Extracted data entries
# # # # # # #
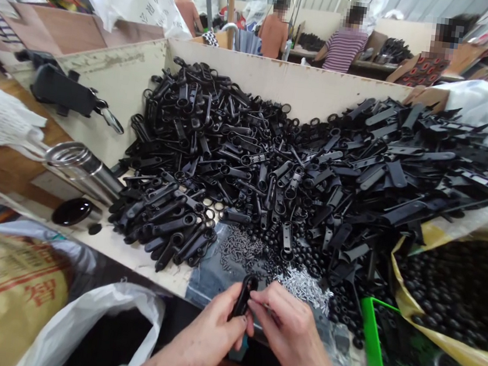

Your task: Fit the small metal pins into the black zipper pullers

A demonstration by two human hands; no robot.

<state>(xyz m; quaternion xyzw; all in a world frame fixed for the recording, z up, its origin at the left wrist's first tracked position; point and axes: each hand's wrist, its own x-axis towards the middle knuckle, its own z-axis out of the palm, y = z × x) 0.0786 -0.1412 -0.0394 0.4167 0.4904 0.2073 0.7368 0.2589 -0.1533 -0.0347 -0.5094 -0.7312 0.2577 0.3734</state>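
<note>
Just over the table's front edge, my left hand (220, 321) grips a black plastic part (242, 300), long with a ring at its upper end. My right hand (284, 314) is closed in a pinch against the side of that part; whatever its fingertips hold is too small or hidden to name. Beyond my hands lie a heap of small dark screws (241, 247) and a pile of silver pins (307, 287). To the left is a stack of similar black ringed parts (169, 221).
A large heap of black parts (252, 143) fills the bin-like table. At left stand a steel cup (82, 167) and a white sack (102, 302). Right are a green tray (370, 332) and a yellow-edged bag of black balls (461, 284). Several people sit behind the partition.
</note>
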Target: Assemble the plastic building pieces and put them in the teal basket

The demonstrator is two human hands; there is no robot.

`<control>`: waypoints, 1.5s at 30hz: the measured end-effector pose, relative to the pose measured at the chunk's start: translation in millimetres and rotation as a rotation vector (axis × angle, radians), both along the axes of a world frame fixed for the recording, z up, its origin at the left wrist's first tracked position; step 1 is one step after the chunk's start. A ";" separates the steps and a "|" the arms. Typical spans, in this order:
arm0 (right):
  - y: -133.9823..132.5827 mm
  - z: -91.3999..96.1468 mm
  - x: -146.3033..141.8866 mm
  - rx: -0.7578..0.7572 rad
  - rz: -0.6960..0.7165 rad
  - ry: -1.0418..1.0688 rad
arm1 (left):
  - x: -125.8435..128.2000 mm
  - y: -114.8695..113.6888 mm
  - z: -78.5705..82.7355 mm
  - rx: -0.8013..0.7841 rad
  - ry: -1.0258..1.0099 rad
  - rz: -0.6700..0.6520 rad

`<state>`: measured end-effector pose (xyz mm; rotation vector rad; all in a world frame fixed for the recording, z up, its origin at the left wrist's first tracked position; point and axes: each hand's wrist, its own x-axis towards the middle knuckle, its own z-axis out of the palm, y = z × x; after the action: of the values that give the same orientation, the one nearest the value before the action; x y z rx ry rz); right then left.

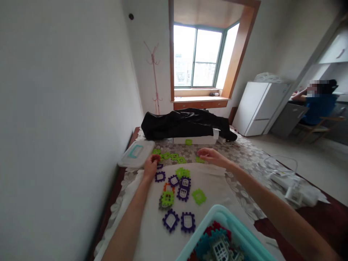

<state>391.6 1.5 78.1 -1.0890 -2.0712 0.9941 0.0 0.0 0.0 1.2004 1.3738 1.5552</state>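
Both my arms reach forward over a white cloth (214, 188) spread on a patterned table. My left hand (151, 165) is curled, fingers closed over a small purple piece (160, 166) at the cloth's far edge. My right hand (212, 156) hovers palm down with its fingers bent, just past a green piece (199, 160); what it holds, if anything, is hidden. Between and below the hands lie flat interlocking plastic tiles: purple frames (170, 220), a green tile (199, 196), a green and orange cluster (168, 197). More green tiles (174, 156) lie beyond the hands.
A turquoise bin (217, 214) with red and teal tiles sits at the bottom edge. A white lid (136, 153) lies at far left beside the wall. A black bag (185, 123) and white box cross the far end. White cables (282, 174) lie right. A seated person (318, 101) is in the far room.
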 end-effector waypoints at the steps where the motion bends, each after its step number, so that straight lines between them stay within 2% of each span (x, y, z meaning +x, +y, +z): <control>1: 16.0 -15.9 -5.0 0.098 -0.104 -0.120 | 0.1 -1.1 0.9 0.003 -0.028 0.012; 4: 48.0 -53.7 -15.6 0.243 -0.299 -0.390 | -0.3 -4.2 3.1 0.015 -0.111 0.058; 7: 58.4 -72.4 -17.6 0.233 -0.392 -0.438 | -0.4 -6.8 4.9 0.027 -0.178 0.099; 12: 56.4 -77.0 -10.1 0.276 -0.426 -0.395 | -2.5 -11.4 12.4 0.052 -0.283 0.207; 14: 48.1 -75.0 -10.8 0.323 -0.428 -0.305 | -2.0 -13.1 17.5 0.054 -0.270 0.252; 16: 32.2 -72.0 -18.2 0.372 -0.412 -0.123 | 3.8 -15.4 23.9 0.046 -0.219 0.256; 18: 9.1 -68.6 -32.5 0.406 -0.365 0.043 | 17.9 -19.6 31.4 0.037 -0.151 0.180; 21: -29.8 -64.7 -60.1 0.470 -0.245 0.131 | 53.0 -31.0 42.1 -0.002 -0.019 -0.141; 25: -62.6 -69.1 -87.1 0.534 -0.219 0.143 | 100.4 -49.2 43.8 -0.142 -0.125 -0.506; 27: -68.1 -75.7 -92.7 0.561 -0.222 0.132 | 113.7 -54.6 36.8 -0.213 -0.186 -0.599; 30: -69.2 -85.4 -93.8 0.577 -0.200 0.079 | 119.4 -56.1 22.7 -0.262 -0.244 -0.592; 33: -64.6 -88.4 -88.5 0.577 -0.159 0.020 | 116.8 -53.8 14.9 -0.293 -0.283 -0.567; 35: -55.9 -86.0 -80.1 0.573 -0.182 -0.002 | 114.8 -52.8 15.0 -0.304 -0.297 -0.565; 38: -32.6 -79.6 -58.3 0.545 -0.362 -0.051 | 113.4 -52.7 18.1 -0.336 -0.261 -0.553; 41: -3.4 -77.4 -31.8 0.512 -0.572 -0.217 | 113.7 -52.5 19.1 -0.338 -0.216 -0.549; 45: 25.4 -87.6 -12.4 0.471 -0.638 -0.421 | 114.6 -50.3 15.6 -0.305 -0.231 -0.547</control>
<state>379.3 26.9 -9.5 -1.6268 -1.8966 -0.0391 114.6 -50.3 15.6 1.0536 0.9789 1.0195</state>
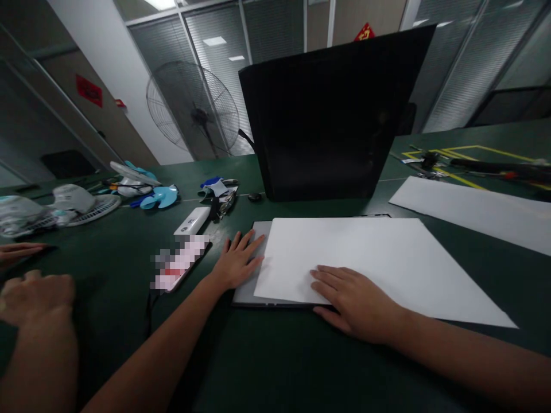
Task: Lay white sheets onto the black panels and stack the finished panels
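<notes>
A large white sheet [365, 246] lies over a flat grey panel with a dark rim [246, 293], and its right side reaches past the panel over the table. My left hand [235, 261] rests with fingers spread on the panel's uncovered left strip, close to the sheet's left edge. On the sheet's lower middle, my right hand [348, 298] lies flat with its fingers stretched out and its thumb by the front edge. Neither hand grasps anything. Most of the panel is hidden under the sheet.
Behind the sheet stands a big black panel [327, 120]. Left of my left hand are a phone [183, 264], a white box-like device [193, 221] and keys [227, 203]. Fan parts [73, 206] lie farther left, near another person's fist [38, 298]. Another white sheet [473, 209] is at right.
</notes>
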`<move>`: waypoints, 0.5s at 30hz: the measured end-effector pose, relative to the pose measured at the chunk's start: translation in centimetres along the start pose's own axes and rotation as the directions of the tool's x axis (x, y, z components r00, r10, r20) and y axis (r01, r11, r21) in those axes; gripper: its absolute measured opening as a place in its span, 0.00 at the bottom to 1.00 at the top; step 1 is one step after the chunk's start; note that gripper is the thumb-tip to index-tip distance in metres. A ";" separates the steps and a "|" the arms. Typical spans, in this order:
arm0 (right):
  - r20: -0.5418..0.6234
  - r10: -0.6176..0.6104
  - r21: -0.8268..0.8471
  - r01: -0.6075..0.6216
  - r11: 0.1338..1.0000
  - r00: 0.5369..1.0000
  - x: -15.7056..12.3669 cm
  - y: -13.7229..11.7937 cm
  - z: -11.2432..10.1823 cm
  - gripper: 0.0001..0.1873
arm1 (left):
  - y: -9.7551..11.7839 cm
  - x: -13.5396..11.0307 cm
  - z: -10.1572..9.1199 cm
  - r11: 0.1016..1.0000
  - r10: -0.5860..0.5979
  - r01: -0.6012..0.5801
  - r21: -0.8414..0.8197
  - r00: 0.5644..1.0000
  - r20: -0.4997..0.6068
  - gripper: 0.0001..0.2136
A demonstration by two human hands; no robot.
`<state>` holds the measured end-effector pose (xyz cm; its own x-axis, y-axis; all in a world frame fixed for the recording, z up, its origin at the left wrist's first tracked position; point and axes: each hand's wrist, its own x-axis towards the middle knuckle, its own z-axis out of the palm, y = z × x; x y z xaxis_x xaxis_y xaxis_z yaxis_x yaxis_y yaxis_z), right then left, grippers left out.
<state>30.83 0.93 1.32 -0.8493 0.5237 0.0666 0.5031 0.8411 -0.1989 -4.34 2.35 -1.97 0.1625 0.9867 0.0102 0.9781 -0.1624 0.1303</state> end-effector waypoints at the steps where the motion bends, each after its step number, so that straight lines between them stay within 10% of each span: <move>1: -0.002 -0.044 0.036 0.044 0.998 0.999 0.1 -0.3 0.4 0.29 | 0.0 0.1 0.1 1.000 -0.010 0.010 -0.009 1.000 -0.010 0.31; 7: 0.069 -0.168 0.264 0.145 0.954 0.983 1.1 -0.8 -0.2 0.37 | -0.2 0.4 0.4 0.999 -0.009 0.007 -0.040 0.999 -0.052 0.38; 11: -0.149 -0.007 0.211 0.039 0.977 0.989 0.9 5.0 -2.5 0.33 | -0.4 0.4 0.2 0.999 -0.012 0.011 -0.044 1.000 -0.023 0.39; 15: -0.483 0.443 0.068 -0.472 0.879 0.755 -3.2 16.5 -4.6 0.24 | -0.6 0.2 0.1 0.999 0.007 -0.007 -0.036 1.000 -0.012 0.35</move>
<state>42.55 13.78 2.36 -0.3409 0.8338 0.4342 0.8323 0.4824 -0.2730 -4.84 2.65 -2.13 0.1678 0.9856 0.0228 0.9715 -0.1693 0.1662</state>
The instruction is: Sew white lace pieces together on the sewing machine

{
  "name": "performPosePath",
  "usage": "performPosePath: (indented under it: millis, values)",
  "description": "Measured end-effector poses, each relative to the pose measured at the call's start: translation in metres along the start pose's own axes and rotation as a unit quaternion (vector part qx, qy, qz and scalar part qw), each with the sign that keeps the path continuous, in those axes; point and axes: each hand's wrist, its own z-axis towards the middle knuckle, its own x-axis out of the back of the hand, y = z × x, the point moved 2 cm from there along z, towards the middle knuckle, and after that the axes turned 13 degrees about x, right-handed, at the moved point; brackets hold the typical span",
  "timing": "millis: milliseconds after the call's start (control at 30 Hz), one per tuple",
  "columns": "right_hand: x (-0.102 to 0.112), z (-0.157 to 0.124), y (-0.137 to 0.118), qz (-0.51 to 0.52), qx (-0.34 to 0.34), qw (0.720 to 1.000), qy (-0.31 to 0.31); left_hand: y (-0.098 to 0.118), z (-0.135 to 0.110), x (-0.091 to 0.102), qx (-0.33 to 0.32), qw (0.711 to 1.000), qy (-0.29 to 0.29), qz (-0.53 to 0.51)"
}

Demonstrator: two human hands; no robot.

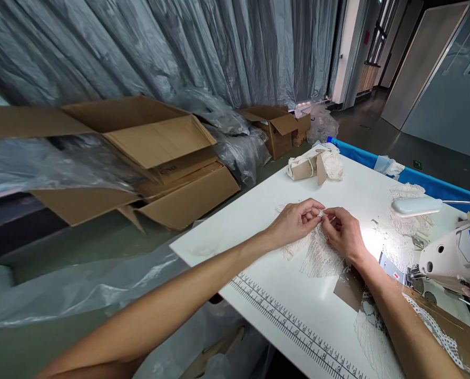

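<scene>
My left hand [300, 220] and my right hand [341, 230] meet above the white table [266, 284], fingers pinched together at their tips. Between them they grip the upper edge of a piece of white lace [317, 255], whose lower part spreads down onto the tabletop. More of the lace shows behind and under my left hand. A flat grey-brown card [349, 288] lies just below my right wrist. Further lace [371, 331] hangs along the table beneath my right forearm.
At the right stands a sewing machine [456, 258] with a lamp [417, 206] over more lace. A rolled bundle of lace and card [314, 166] lies at the far corner. Ruler markings [290, 326] run along the near edge. Cardboard boxes [159, 142] and plastic sheeting fill the floor leftward.
</scene>
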Motion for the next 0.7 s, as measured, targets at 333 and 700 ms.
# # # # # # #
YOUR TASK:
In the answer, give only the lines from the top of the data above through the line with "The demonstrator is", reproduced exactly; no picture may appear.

EXERCISE RESULT:
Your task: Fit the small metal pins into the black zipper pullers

A demonstration by two human hands; no robot.

<state>(xyz m; quaternion xyzw; all in a world frame fixed for the recording, z up, its origin at the left wrist's first tracked position; point and axes: each hand's wrist, its own x-axis towards the middle knuckle, its own z-axis out of the palm, y = z × x) 0.0786 -0.1412 -0.0394 0.4167 0.4904 0.2073 0.7368 0.2589 -0.1533 -0.0347 -0.5094 -0.7312 0.2577 0.3734</state>
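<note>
Just over the table's front edge, my left hand (220, 321) grips a black plastic part (242, 300), long with a ring at its upper end. My right hand (284, 314) is closed in a pinch against the side of that part; whatever its fingertips hold is too small or hidden to name. Beyond my hands lie a heap of small dark screws (241, 247) and a pile of silver pins (307, 287). To the left is a stack of similar black ringed parts (169, 221).
A large heap of black parts (252, 143) fills the bin-like table. At left stand a steel cup (82, 167) and a white sack (102, 302). Right are a green tray (370, 332) and a yellow-edged bag of black balls (461, 284). Several people sit behind the partition.
</note>
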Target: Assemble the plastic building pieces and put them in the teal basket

The demonstrator is two human hands; there is no robot.

What was requested is fully covered by this answer.